I partiti di maggioranza, praticamente tutti, dovranno far diventare questa doppiezza la loro condizione obbligata: sostenere il governo Draghi anche laddove produrrà novità e riforme indigeste ma inevitabili. La doppiezza di una volta si trasforma nella migliore e stringente condizione per incamminarsi sulla strada che rimette in sicurezza il Paese. Paradosso sì, ma felice. Chissà se durerà fino in fondo
Adesso che Mario Draghi ha ottenuto la fiducia sfiorando il record dell’altro Mario supertecnico Monti; ora che la maggioranza da grandangolo si è materializzata in tutta la sua ampiezza con Salvini europeista, Zingaretti privato di Conte e perfino il senatore Toninelli che vota sì; nel momento in cui le larghe intese dal mondo dei sogni diventano svolta e azione politica, beh proprio adesso si può disvelare il paradosso più grande del governo Draghi: quello per cui i partiti, praticamente tutti, non potranno che essere doppi, appassionatamente bifronti, di lotta e di governo non per scelta ma per necessità. Un paradosso che sdogana l’anatema finora più tremendo lanciato verso gli avversari politici: molto più dell’accusa di irresponsabilità, molto più dell’addebito di non avere un progetto, una visione. Di lotta e di governo diventerà l’abito double face con cui presentarsi al gran ballo dell’Italia rinnovata e pervasa di spirito repubblicano come chiede il premier, che ogni forza politica si sforza, non sempre riuscendoci, di fare proprio.
La nuova condizione è obbligata perché è in vigore uno sdoppiamento che lo stesso Draghi in qualche misura ha sollecitato. Da un lato, infatti, l’unità è un dovere e tutti i partiti della maggioranza non potranno che sostenere il percorso riformatore che ha in mente palazzo Chigi e che verrà travasato nelle aule parlamentari affinché sia votato e digerito. Una coalizione composita quant’altri mai, ma al contempo la più “governativa” di tutte: chi potrà mai tirarsi indietro?
Dall’altro lato, però, ciascun partito non deve né può rinunciare alla sua identità, alle sue parole d’ordine e tanto meno alle sue alleanze, come l’intergruppo a sinistra squaderna. Perciò di lotta: per la sopravvivenza, verrebbe da dire.
Di lotta e di governo fu l’ossimoro coniato da Enrico Berlinguer nella prima, primissima repubblica per giustificare e dare rinnovata veste alla “doppiezza” di togliattiana memoria.
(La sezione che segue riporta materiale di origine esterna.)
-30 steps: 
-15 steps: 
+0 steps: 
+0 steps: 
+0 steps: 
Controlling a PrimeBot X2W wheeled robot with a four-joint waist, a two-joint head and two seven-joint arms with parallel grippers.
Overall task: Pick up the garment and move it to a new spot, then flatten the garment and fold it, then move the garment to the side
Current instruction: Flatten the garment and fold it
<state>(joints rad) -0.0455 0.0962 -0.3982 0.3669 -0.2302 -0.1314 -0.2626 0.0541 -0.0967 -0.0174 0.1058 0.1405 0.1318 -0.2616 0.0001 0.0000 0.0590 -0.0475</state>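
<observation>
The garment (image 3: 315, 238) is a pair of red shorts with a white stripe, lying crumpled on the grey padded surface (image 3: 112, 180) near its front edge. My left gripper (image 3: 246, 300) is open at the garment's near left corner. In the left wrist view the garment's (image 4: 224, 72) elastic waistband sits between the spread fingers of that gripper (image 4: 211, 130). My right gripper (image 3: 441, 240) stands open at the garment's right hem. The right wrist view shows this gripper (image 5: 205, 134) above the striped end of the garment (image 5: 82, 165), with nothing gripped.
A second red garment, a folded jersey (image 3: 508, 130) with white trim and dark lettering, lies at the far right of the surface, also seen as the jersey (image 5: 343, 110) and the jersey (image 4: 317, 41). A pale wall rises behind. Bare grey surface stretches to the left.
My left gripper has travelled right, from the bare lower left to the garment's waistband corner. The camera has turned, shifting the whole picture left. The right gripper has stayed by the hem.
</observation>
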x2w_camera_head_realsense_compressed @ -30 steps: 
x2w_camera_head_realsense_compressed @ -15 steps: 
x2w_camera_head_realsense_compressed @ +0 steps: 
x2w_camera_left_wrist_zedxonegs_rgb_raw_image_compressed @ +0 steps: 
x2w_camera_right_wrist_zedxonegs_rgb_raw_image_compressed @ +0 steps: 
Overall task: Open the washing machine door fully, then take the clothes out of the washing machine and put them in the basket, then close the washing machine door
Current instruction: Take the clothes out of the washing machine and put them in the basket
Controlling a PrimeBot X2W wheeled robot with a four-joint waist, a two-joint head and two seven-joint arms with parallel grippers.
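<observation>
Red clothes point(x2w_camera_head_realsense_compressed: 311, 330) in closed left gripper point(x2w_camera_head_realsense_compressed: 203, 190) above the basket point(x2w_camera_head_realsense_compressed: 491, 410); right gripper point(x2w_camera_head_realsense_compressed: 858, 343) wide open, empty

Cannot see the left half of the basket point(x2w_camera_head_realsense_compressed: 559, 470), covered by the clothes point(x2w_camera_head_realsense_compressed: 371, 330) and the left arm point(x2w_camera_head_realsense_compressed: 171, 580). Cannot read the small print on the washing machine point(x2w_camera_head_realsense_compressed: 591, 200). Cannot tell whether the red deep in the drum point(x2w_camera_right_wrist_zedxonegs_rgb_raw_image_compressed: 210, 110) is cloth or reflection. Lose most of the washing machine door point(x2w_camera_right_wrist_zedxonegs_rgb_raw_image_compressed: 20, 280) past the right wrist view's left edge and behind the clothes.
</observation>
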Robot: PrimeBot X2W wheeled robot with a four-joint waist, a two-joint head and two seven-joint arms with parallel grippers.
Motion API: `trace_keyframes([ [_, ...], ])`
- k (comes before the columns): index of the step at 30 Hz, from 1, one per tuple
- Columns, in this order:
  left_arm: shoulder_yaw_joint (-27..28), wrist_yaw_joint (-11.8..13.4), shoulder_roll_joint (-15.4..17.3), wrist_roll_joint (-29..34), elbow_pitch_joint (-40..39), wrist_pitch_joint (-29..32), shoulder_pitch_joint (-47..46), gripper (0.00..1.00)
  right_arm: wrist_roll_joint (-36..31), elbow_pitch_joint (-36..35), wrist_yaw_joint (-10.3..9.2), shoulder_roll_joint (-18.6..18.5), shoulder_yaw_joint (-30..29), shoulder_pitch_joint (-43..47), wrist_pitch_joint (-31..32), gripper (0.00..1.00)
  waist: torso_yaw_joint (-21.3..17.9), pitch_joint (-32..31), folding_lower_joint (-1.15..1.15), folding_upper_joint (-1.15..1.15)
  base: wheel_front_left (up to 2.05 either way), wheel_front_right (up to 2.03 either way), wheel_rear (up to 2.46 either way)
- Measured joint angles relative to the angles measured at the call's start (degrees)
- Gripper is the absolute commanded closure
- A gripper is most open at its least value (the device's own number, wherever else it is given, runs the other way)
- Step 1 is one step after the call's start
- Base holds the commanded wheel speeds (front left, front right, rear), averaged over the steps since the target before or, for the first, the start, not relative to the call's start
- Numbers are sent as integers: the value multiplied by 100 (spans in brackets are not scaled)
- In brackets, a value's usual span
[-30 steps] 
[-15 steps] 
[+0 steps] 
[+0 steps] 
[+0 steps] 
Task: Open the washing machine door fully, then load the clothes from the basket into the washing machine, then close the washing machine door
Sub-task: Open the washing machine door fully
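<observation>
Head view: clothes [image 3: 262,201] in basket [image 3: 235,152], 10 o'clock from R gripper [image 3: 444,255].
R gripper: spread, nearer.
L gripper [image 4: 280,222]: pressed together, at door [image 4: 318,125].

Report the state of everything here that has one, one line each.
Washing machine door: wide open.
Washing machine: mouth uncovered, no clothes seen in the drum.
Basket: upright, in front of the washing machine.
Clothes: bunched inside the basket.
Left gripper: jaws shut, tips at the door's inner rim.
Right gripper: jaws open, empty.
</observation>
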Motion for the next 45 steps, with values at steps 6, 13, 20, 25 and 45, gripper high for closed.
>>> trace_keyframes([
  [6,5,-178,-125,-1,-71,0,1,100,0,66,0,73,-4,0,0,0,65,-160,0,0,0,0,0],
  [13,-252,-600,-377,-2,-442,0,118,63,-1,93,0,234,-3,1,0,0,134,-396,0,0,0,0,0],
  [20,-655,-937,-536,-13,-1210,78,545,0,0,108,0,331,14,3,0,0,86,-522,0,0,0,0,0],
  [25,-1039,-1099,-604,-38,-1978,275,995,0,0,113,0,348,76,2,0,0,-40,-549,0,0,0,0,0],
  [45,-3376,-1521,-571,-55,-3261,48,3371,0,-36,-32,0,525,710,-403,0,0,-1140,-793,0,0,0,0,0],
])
Non una contraddizione bensì la spiegazione ideologica e operativa di una forza politica che non poteva rinunciare agli “elementi di socialismo” da introdurre nel sistema democratico italiano ma neppure poteva sottrarsi agli obblighi amministrativi e ad un certo punto perfino di governo che la contingenza storica proponeva. A modo suo, la specificazione del compromesso storico: tesi, antitesi e sintesi di un percorso nato nell’ottobre russo e trapiantato nell’Italia della Nato. Maestrie di un partito non a caso il più grande di quelli comunisti d’Occidente.
Di passaggio in passaggio, tuttavia, di lotta e di governo è degenerato, si è trasformato nella personificazione dell’ opportunismo, nel rovescio del significato originale. Di lotta e di governo nel senso di puntare a interpretare tutte le parti in commedia non per atteggiamento responsabile bensì per il suo esatto contrario.
Adesso è arrivato il momento in cui quella doppiezza diventa virtù e condizione necessitata. I partiti di maggioranza, praticamente tutti, dovranno farla diventare la loro condizione obbligata: sostenere il governo Draghi anche laddove produrrà novità e riforme indigeste ma inevitabili; acconciarsi nello stesso tempo a rammendare il vestito programmatico e identitario con il quale presentarsi agli elettori quando si tornerà al voto. La doppiezza di una volta si trasforma nella migliore e stringente condizione per incamminarsi sulla strada che rimette in sicurezza il Paese. Paradosso sì, ma felice. Chissà se durerà fino in fondo.